Now this is all too simple, and it needs to be tested against all sorts of facts. It’s only a summary! But it begins to show how Roman monuments and artworks are related to one another and to fundamental human questions. They embody the soul of Rome, or the souls of three different Romes, and they disclose a dialogue, debate, or shouting match among three different cities—an ancient pagan aristocracy, a Medieval Christian monarchy, and a modern secular democracy—and keeping this debate near the center of things has the advantage of bringing front and center a group of questions that are as exciting as they are important.

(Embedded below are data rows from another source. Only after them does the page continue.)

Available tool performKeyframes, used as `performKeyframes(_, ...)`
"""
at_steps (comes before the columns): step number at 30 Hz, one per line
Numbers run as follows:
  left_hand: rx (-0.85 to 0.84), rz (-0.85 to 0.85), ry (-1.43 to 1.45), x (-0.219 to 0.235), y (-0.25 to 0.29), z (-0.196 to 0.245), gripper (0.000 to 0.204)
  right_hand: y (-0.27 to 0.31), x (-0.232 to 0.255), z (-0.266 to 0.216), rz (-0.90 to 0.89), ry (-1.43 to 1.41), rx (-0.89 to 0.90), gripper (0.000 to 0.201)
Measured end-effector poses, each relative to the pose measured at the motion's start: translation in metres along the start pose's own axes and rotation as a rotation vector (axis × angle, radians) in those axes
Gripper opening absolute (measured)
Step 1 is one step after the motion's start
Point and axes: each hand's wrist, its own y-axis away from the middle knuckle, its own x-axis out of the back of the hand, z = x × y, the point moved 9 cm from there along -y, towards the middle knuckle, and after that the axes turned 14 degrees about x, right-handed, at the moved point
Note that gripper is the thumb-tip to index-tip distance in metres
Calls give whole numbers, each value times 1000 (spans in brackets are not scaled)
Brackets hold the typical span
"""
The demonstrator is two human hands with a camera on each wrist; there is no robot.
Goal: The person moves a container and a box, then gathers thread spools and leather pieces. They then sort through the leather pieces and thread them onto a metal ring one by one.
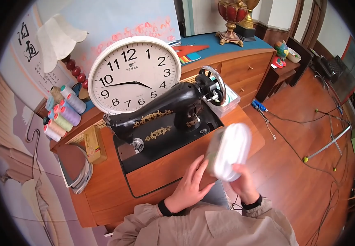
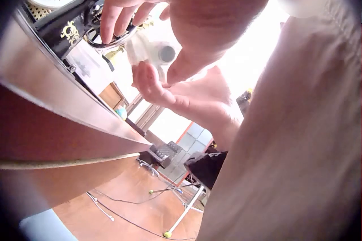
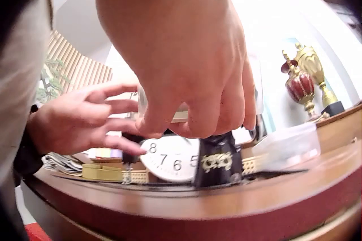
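My right hand (image 1: 245, 186) grips a clear plastic box with a whitish top (image 1: 232, 149), blurred and held up at the table's front right edge. In the right wrist view the fingers of the right hand (image 3: 192, 83) curl over the box, which is mostly hidden behind them. My left hand (image 1: 189, 189) is beside the box with its fingers spread, fingertips close to its side. A round grey thing (image 2: 165, 53) shows through the box in the left wrist view. Behind both hands stands a black sewing machine (image 1: 161, 108) with gold ornament, set in the wooden table.
A large round clock (image 1: 124, 74) leans behind the machine. Several thread spools (image 1: 68, 112) stand at left, near a small yellow box (image 1: 94, 143) and stacked papers (image 1: 77, 164). Another clear plastic box (image 1: 226, 102) sits behind the handwheel (image 1: 217, 86). Cables (image 1: 284, 119) lie across the floor at right.
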Motion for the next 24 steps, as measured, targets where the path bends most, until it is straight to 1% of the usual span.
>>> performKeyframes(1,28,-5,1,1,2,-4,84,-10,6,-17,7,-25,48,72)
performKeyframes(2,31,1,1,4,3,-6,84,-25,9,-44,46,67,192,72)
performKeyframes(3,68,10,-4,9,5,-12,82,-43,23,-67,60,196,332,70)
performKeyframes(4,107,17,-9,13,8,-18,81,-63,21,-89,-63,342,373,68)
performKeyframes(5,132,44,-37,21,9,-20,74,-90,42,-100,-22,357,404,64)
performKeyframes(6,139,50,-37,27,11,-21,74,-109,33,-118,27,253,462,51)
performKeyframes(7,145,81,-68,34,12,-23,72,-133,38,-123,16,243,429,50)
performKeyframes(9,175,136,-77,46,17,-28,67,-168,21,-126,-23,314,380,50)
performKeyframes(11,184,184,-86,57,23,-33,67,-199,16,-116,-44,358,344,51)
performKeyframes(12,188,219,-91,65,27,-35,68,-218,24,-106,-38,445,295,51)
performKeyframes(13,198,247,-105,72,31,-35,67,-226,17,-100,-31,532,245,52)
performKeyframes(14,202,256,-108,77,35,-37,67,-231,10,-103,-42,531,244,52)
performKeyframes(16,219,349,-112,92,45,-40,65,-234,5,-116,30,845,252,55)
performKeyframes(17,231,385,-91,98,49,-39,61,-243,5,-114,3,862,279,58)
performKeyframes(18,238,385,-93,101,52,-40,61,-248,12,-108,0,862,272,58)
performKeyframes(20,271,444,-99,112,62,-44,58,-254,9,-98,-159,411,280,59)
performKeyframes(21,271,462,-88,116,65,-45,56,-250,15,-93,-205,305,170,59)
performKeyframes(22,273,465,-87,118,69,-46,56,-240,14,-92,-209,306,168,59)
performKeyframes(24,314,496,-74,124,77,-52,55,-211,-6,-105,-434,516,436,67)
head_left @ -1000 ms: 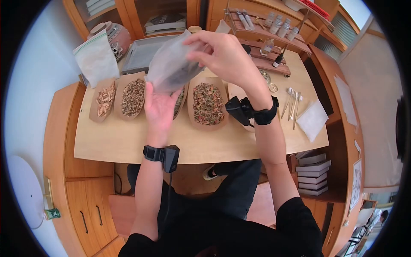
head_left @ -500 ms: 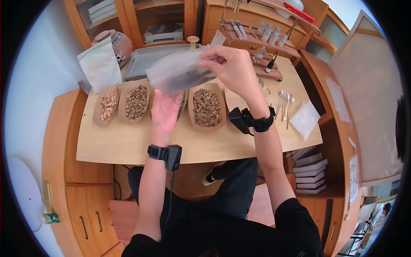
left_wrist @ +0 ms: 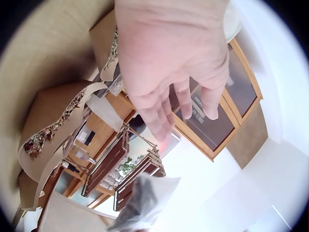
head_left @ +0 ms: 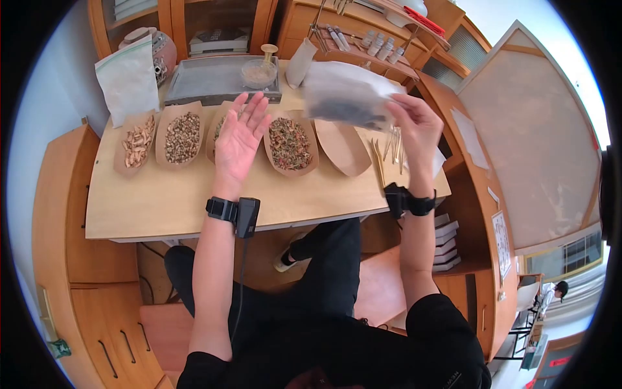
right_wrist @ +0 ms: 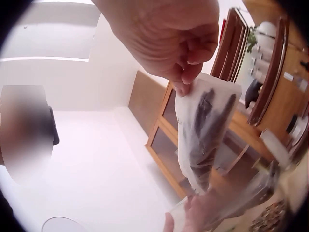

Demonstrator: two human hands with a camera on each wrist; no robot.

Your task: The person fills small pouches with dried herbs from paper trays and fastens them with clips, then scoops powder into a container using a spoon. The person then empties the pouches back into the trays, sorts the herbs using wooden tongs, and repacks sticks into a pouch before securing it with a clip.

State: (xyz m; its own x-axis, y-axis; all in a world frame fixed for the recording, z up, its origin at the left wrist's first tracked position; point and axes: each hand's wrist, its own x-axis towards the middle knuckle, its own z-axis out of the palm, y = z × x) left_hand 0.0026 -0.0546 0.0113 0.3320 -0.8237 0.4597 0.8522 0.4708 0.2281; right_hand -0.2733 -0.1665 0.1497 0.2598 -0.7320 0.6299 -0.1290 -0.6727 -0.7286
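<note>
My right hand (head_left: pixel 414 126) pinches one edge of a translucent white plastic bag (head_left: pixel 346 97) over the right side of the table. Dark, elongated pieces show through the bag in the right wrist view, where the bag (right_wrist: pixel 205 130) hangs from thumb and fingertips. Palm up with fingers spread, my left hand (head_left: pixel 241 139) holds nothing. It hovers over a paper tray of greenish dried herb, partly hiding it. Right of that hand is a paper tray of mixed chopped herbs (head_left: pixel 289 144). Beneath and right of the bag, another paper tray (head_left: pixel 346 150) shows its bare brown bottom.
On the left are trays of pale wood-like slices (head_left: pixel 137 144) and brown chopped pieces (head_left: pixel 182 138). Behind them stand a white zip bag (head_left: pixel 128 81) and a grey tray (head_left: pixel 194 79) with a glass bowl (head_left: pixel 258 74). Gold-coloured tools (head_left: pixel 379 162) lie right; a bottle rack (head_left: pixel 382 58) stands behind.
The bag has moved right, away from above my left palm, carried by my right hand. My left hand no longer supports it. The head view has shifted, uncovering the glass bowl.
</note>
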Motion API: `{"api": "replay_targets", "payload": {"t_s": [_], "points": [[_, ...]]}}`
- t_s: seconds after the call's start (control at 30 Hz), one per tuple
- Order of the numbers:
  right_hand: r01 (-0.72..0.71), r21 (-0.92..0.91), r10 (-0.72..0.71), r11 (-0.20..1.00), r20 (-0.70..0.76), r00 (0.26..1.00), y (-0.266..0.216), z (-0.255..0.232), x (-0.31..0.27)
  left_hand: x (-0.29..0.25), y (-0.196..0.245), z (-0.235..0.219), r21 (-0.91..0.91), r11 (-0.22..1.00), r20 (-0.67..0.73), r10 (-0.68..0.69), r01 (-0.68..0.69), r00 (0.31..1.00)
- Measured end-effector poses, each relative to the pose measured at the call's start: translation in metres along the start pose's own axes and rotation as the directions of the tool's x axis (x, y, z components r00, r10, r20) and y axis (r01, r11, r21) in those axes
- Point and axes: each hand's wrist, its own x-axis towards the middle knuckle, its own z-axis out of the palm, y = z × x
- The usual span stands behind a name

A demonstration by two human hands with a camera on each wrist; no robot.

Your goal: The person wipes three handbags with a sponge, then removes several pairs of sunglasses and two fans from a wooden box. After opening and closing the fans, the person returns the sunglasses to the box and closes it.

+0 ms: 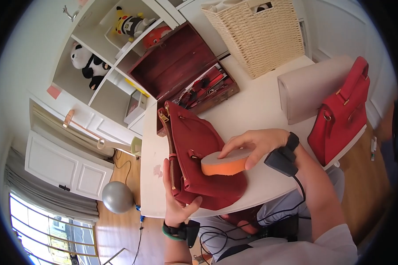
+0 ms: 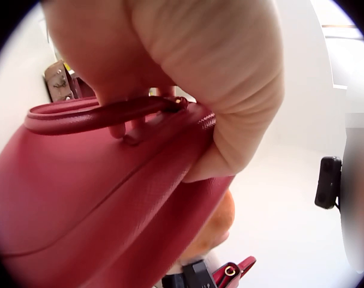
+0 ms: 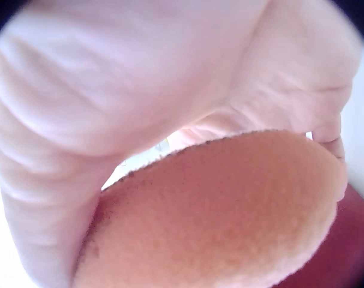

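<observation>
Gold-zipped dark-red leather handbag point(image 1: 203, 137): over the white table point(image 1: 252, 104), in the left hand point(image 1: 178, 212); grip clasped on its near end, thumb and fingers on opposite sides. Orange round-edged sponge point(image 1: 225, 167) with grey top: at the dark-red handbag's right flank, in the right hand point(image 1: 266, 141); grip pinching it between thumb and fingers. Open reddish-brown wooden chest point(image 1: 174, 59): beyond the dark-red handbag. Bright-red top-handle bag point(image 1: 338, 121) and pale beige flap bag point(image 1: 303, 95): right of the dark-red handbag.
</observation>
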Motion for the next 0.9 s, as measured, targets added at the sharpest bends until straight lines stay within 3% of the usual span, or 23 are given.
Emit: {"api": "replay_targets", "payload": {"t_s": [0.03,0.13,0.17,0.2,0.27,0.3,0.37,0.47,0.53,0.57,0.63,0.67,0.73,0.8,0.87,0.9], "points": [[0.003,-0.096,-0.004,0.995,-0.01,1.0,0.002,0.0,0.002,0.0,0.0,-0.003,-0.089,0.996,-0.03,-0.013,0.011,0.999],[-0.092,-0.112,0.083,0.989,-0.082,0.993,0.001,0.005,0.002,-0.004,-0.013,-0.035,-0.04,0.998,-0.013,-0.05,0.05,0.999],[-0.092,-0.115,0.083,0.989,-0.08,0.993,0.002,0.005,0.003,-0.005,-0.01,-0.028,-0.147,0.989,-0.106,-0.034,0.019,0.994],[-0.108,-0.088,0.098,0.99,-0.11,0.989,0.003,0.004,0.004,-0.011,-0.019,-0.033,-0.147,0.989,-0.109,-0.031,0.015,0.994],[-0.125,-0.065,0.116,0.99,-0.132,0.985,0.003,0.004,0.004,-0.03,-0.042,-0.044,0.01,0.99,-0.362,-0.127,0.141,0.924],[-0.131,-0.039,0.124,0.991,-0.155,0.98,0.004,0.003,0.004,-0.035,-0.048,-0.043,0.01,0.991,-0.367,-0.124,0.137,0.922],[-0.14,-0.014,0.135,0.99,-0.175,0.975,0.004,0.003,0.005,-0.039,-0.054,-0.03,0.273,0.961,-0.532,0.108,0.049,0.84],[-0.14,-0.037,0.129,0.99,-0.207,0.97,0.003,0.005,0.008,-0.043,-0.062,-0.026,0.169,0.984,-0.586,0.061,0.049,0.808],[0.037,0.056,-0.017,0.998,-0.321,0.947,0.009,0.006,0.012,-0.045,-0.064,-0.03,0.169,0.984,-0.568,0.058,0.048,0.821],[0.036,0.048,-0.019,0.998,-0.318,0.948,0.006,0.009,0.013,-0.046,-0.065,-0.033,0.172,0.984,-0.544,0.054,0.048,0.838],[0.115,0.0,-0.094,0.993,-0.573,0.814,0.0,0.012,0.013,-0.053,-0.071,-0.044,0.123,0.992,-0.533,0.039,0.031,0.845],[0.117,-0.012,-0.103,0.993,-0.575,0.812,0.003,0.01,0.014,-0.055,-0.072,-0.049,0.074,0.997,-0.519,0.018,0.024,0.855],[0.145,-0.368,-0.383,0.918,-0.734,0.562,0.01,0.004,0.015,-0.057,-0.058,-0.049,-0.077,0.997,-0.523,-0.042,0.002,0.851],[0.093,-0.393,-0.378,0.915,-0.749,0.544,0.006,0.003,0.013,-0.054,-0.051,-0.053,-0.207,0.978,-0.522,-0.107,-0.004,0.846],[0.176,-0.385,-0.423,0.906,-0.808,0.411,0.006,0.003,0.014,-0.044,-0.045,-0.056,-0.206,0.978,-0.487,-0.134,0.035,0.863],[0.173,-0.389,-0.425,0.905,-0.803,0.418,0.006,0.002,0.014,-0.036,-0.043,-0.057,-0.199,0.977,-0.448,-0.158,0.074,0.88]]}}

I admit it: I won’t address these issues systematically, one after the other, and I won’t be proving any one of these “three Romes” to be the superior of the other. This is too much to ask, at least of me. But neither will I stifle this dialogue by assuming that our modern, secular, democratic principles are in every respect superior to their predecessors and in a position to condemn the past.  I’ll be trying in these podcasts to see whether we learn anything useful by looking at ourselves from the perspectives of the past: My goal is not to condemn the Rome of the Caesars or the Rome of the Popes for not having been more like us.

I’ll be happy if, faced with the stifling heap of guidebook factoids on Rome, I can excavate some stimulating questions and use them to present a connected narrative about the city. Reading or listening to such a narrative is more pleasant and useful than studying a guidebook’s names and dates, so it makes it easier to get ready for Rome. It also makes it possible for those who choose to travel to Rome by podcast, without the cost and inconveniences of leaving their living rooms. To help in this regard, I have a website at Get for Rome dot Com: it’s a work in progress, but I think its photos, diagrams, and links will already be helpful to some. It also includes text versions of the podcasts.

Beyond this, American universities have been reducing or dropping the study of Western Civilization for decades, partly on the grounds that it either does not exist, is narrow and limiting, or, owing to its great injustices, should not have existed in the first place. These are serious charges with crucial implications, and yet they are often accepted before they are examined. Rome’s exciting complexity makes it a good place to start considering whether Western Civilization is a useful concept and how to assess it.

I hope this helps explain what I’m up to in these podcasts. If you ever have comments, questions, or suggestions, you can reach me by email at Wayne at Get Ready for Rome dot Com.

And if you complain that I underestimate the importance of dining well in Rome, I answer that a good meal requires good conversation. If I don’t help you choose your restaurant, perhaps I can help you enjoy it more!